Liesbeth van der Loop
Liesbeth van der Loop – Alt Mezzo
Na het afsluiten van haar klassieke gitaarstudie in ’89 besloot Liesbeth van der Loop zich toe te leggen op de zangkunst. In ’93 behaalde zij het diploma voor Klassieke Solozang. Aanvankelijk gaf zij de voorkeur aan het geven van liedrecitals. Dat deed zij zowel alleen, als met haar leraar Bernard Kruysen in Meester en Gezel-concerten.
In ‘98/’99 besloot zij alsnog verder te studeren aan De Nieuwe Opera Academie o.l.v. Alexander Oliver. Daar ontving zij in ’99 het diploma Uitvoerend Musicus. Masterclasses volgde zij bij Margreet Honig, Cristina Deutekom, Diane Forlano en Craig Rutenberg.
Thans studeert zij bij Barbara Pearson en wordt zij gecoacht door Peter Nilsson. Zij werkte met dirigenten als Kenneth Montgomery, Jac van Steen en Paul McCreesh.
Opera- en operetterollen die zij vertolkte waren La Zia Principessa in Suor Angelica van Puccini, Mevrouw Wikke in Keesje van Jan Slothouwer, Dido in Dido and Aeneas van Purcell, Prinz Orlofsky in Die Fledermaus van Strauss, Maman en L’Écureuil in L’Enfant et les Sortilèges van Ravel, Tweede Dame in Die Zauberflöte van Mozart, Maddalena in Rigoletto van Verdi en Veerle in de jeugdoperette ‘Een dans voor Lieveke’ van Koen Dejonghe.

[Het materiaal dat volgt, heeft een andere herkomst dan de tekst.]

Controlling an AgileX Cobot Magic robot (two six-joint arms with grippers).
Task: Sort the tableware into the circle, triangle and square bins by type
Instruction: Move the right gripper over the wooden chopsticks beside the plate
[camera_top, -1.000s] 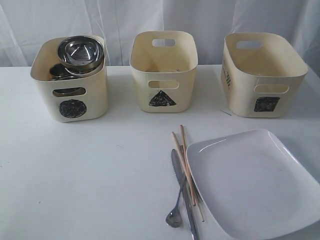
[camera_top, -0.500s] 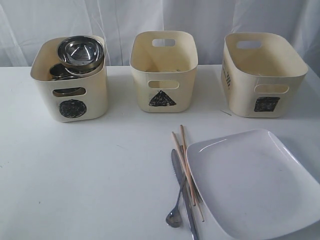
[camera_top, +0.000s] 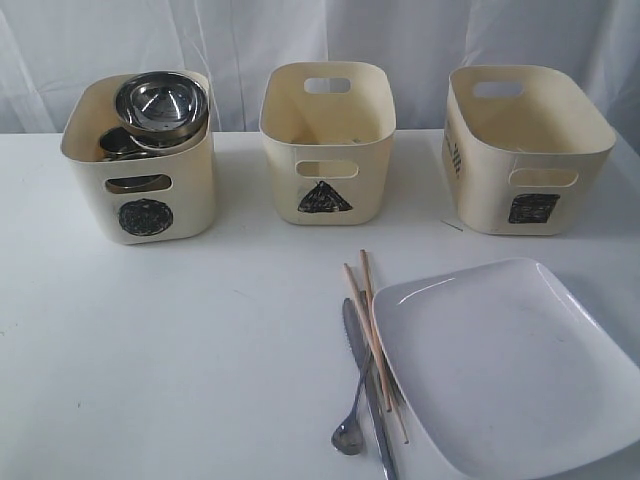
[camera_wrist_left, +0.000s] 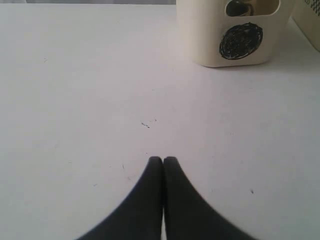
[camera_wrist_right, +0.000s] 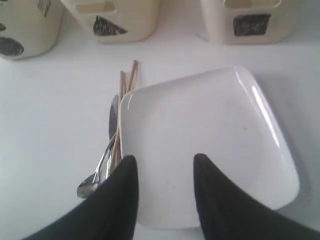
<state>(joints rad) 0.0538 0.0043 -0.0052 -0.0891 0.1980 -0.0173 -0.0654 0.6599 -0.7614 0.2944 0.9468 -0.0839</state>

In het oratorium zong zij o.m. de altpartijen in Le Roi David van Honegger, in het Requiem van Mozart, in het Stabat Mater van Pergolesi, in de Matthäus Passion, in het Weihnachts-oratorium en in de Hohe Messe van Bach, in de Messiah van Händel en in Monumentum/Gedanken zu Bach van Daan Manneke.
Op het concertpodium was zij te beluisteren in Pulcinella van Strawinsky, in Il Tramonto van Respighi, in de Wesendonk-Lieder van Wagner en in Nuits D’été van Berlioz.